Hehnjuu Deetł’yah Tshik

28. Hehnjuu Deetł’yah Tshik

Photo credit: Ingrid Kritsch, GSCI.
Categories: 
Official Name: 
Sainville River
Reference: 
This place name refers to the mouth of a creek located approximately 70 miles up the Arctic Red River.
Literal translation: 
Hehnjuu Deetł’yah = ts’iidęįį word, Tshik= at the mouth of

The Gwich’in name for this creek is so old, that the elders are no longer certain of it’s meaning. Up until the mid-1900s this was one of the main campsites for people travelling between the mountains and the Mackenzie River in the fall and spring.
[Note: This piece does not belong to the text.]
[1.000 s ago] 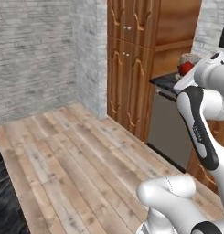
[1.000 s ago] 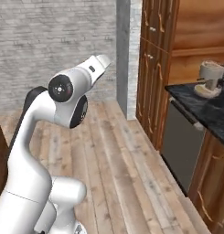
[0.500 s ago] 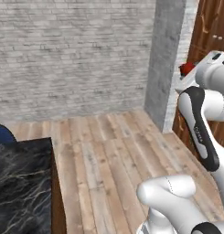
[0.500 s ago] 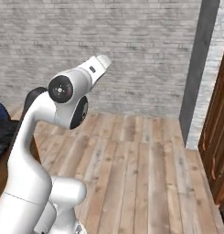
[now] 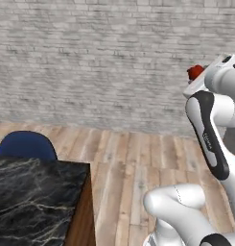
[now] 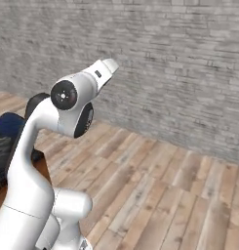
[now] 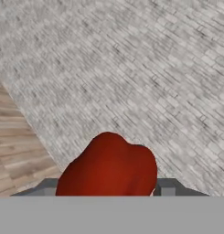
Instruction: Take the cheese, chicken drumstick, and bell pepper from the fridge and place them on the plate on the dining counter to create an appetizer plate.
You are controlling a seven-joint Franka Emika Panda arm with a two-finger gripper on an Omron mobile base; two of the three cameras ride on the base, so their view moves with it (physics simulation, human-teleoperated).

In the fall, people paddled and tracked their canoes from the Mackenzie River up the Arctic Red River to this river and then walked into the mountains with their dogs so they could hunt for sheep, moose and caribou during the winter. In the spring, people walked back to the river where they made moose skin boats to take them to the trading post at Arctic Red River and to their fish camps on the Mackenzie River. In the early 1900s, there were so many cabins and tents on both sides of the creek that it looked like a small town. Old Rami, a Gwich'in trader for the Hudson's Bay Company, had a small trading post here. Gwichya Gwich’in elder Hyacinthe Andre was born in this area on May 14, 1910.